Sumner Locke Elliott (17 October 1917 – 24 June 1991) was an Australian (later American) novelist.

Biography[edit]

Elliott was born in Sydney to the writer Helena Sumner Locke (1881–1917) and the journalist Henry Logan Elliott. His mother died of eclampsia one day after his birth.[1] Elliott was raised by his aunts, who had a fierce custody battle over him, fictionalized in Elliott's autobiographical novel, Careful, He Might Hear You. Elliott was educated at Cranbrook School in Bellevue Hill, Sydney.

World War II[edit]

Elliott became an actor and writer with the Doris Fitton's Independent Theatre. He was drafted into the Australian Army in 1942, but instead of being posted overseas, he worked as a clerk in Australia. He used these experiences as the inspiration for his controversial play, Rusty Bugles. The play toured extensively throughout Australia and achieved the notoriety of being closed down for obscenity by the Chief Secretary's Office.

However, Rusty Bugles' place in the history of Australian theatre rests on more than notoriety. Mac is a memorable character in the play, and in the first production, Frank O'Donnell transformed audiences' understanding of the typical Australian 'bludger' or 'scrounger'. To the men in his unit, he appeared a winner even when he was losing, but with the discovery of his wife's infidelity, his fragility becomes apparent.[2]

Television[edit]

Elliott moved to the United States in 1948, where he ranked in the pantheon of leading playwrights during the Golden Age of live television dramas, writing more than 30 original plays and numerous adaptations for such shows as Philco-Goodyear Playhouse, Kraft Television Theatre, Studio One and Playhouse 90. He also wrote a play Buy Me Blue Ribbons, which had a short run on Broadway.[3]
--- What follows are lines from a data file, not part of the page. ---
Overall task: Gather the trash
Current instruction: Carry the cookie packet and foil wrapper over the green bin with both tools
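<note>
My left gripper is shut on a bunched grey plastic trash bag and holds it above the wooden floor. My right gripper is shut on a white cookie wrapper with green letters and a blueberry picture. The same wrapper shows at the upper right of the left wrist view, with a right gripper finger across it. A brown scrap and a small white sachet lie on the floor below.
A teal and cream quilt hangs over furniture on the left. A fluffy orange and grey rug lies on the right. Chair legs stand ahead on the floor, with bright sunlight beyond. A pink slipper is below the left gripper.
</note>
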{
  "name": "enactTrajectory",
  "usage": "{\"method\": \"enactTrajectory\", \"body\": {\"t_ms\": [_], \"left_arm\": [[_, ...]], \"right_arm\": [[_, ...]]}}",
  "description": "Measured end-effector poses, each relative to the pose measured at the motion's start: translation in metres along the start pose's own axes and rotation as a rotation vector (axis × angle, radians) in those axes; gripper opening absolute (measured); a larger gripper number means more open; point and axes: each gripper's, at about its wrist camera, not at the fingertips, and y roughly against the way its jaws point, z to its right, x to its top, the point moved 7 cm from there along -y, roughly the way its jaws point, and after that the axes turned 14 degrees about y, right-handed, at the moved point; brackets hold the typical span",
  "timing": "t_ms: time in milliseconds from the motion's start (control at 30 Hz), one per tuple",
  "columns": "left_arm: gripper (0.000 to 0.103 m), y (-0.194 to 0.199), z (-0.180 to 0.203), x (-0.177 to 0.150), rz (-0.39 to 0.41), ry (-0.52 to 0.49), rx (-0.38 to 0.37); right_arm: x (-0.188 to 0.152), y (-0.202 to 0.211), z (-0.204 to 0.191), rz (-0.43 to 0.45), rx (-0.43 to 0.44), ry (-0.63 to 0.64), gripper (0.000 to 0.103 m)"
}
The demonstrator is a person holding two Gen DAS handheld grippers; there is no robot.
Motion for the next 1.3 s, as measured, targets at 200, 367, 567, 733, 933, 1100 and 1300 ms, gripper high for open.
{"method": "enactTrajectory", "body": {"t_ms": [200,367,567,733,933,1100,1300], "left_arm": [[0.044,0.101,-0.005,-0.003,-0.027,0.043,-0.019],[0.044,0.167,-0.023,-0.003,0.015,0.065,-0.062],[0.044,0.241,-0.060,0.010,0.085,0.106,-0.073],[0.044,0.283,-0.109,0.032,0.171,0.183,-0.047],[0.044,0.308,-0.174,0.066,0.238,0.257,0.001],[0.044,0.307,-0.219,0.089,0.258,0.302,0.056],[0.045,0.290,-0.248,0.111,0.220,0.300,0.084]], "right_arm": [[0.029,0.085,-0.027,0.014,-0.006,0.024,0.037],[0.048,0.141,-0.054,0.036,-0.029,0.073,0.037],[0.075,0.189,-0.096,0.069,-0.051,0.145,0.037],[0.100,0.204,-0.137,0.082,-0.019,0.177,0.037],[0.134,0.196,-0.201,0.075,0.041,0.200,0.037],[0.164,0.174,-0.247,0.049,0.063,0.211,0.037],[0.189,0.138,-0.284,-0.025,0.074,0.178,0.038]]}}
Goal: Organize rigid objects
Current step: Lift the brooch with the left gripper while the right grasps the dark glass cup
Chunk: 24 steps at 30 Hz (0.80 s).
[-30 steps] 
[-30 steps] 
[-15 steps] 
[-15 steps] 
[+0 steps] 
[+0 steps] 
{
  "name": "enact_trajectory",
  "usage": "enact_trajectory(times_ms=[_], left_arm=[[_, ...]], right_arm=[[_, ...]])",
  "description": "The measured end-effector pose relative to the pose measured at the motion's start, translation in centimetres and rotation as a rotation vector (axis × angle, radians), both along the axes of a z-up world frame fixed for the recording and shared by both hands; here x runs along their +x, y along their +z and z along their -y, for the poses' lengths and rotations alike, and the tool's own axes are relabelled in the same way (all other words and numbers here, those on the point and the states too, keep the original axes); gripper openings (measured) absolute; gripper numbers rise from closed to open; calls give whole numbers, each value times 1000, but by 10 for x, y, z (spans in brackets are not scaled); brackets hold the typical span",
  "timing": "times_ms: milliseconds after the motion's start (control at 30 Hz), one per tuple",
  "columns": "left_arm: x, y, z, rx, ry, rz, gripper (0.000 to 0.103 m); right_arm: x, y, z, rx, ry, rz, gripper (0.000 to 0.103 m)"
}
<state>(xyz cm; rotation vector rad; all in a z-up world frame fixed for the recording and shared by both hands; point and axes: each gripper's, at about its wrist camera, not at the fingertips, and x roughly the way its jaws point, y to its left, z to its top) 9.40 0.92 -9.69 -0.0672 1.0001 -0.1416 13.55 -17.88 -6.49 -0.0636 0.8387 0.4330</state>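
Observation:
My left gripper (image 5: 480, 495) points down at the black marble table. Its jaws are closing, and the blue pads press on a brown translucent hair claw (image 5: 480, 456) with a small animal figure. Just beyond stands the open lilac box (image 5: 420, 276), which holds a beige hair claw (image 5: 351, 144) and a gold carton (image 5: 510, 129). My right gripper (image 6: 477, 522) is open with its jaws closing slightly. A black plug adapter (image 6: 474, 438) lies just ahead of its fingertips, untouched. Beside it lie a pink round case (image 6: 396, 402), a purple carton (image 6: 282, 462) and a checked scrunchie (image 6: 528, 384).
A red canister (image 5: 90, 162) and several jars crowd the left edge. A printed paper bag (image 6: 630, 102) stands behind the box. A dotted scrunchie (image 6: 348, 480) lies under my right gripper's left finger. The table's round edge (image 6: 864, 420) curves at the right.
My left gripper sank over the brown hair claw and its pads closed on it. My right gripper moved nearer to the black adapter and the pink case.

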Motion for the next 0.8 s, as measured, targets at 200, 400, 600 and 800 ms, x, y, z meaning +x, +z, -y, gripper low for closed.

In 1955, he obtained United States citizenship and did not return to Australia until 1974.[2]

Books[edit]

Elliott's best known novel, Careful, He Might Hear You, won the 1963 Miles Franklin Award and was turned into a film in 1983.

Private life[edit]

As a gay man during a time when this was socially problematic, Elliott was uncomfortable with his sexuality. He kept it secret until nearly the end of his life before coming out in his book Fairyland. Because of these fears, Elliott had affairs but never had any stable relationships.[4]

Death[edit]

He died of colon cancer in New York in 1991.

Bibliography[edit]

Novels[edit]

Short Stories[edit]

  • Radio Days (1993)

Plays[edit]

TV Plays[edit]

  • “Beloved Stranger” (1955), for Goodyear Television Playhouse (1955)
  • "The Thin Air” (1952), “We Were Children” (1952), “Before I Wake” (1953) and “Friday the 13th” (1954) for Philco Television Playhouse
  • “The King and Mrs. Candle,” for Producers' Showcase (1955)
  • “Whereabouts Unknown,” for The Kaiser-Aluminum Hour (1957)
  • “Babe in the Woods” (1957) and “Love at Fourth Sight” (1957) for Studio One
  • "The Count of Monte Cristo" (1958) and "The Prisoner of Zenda" (1961) for Dupont Show of the Month
  • “Daisy! Daisy!” (1956) and "You and Me... and the Gatepost!" (1956) for Playwrights ‘56
  • “I Heard You Calling Me” (1961), for Way Out
  • “Mrs. Gilling and the Skyscraper” (1957) for The Alcoa Hour
  • “Wish on the Moon,” for Philco-Goodyear Playhouse (1953).

Radio Plays[edit]

  • "Wicked is the Vine" - Lux Radio Theatre (1947)

References[edit]

External links[edit]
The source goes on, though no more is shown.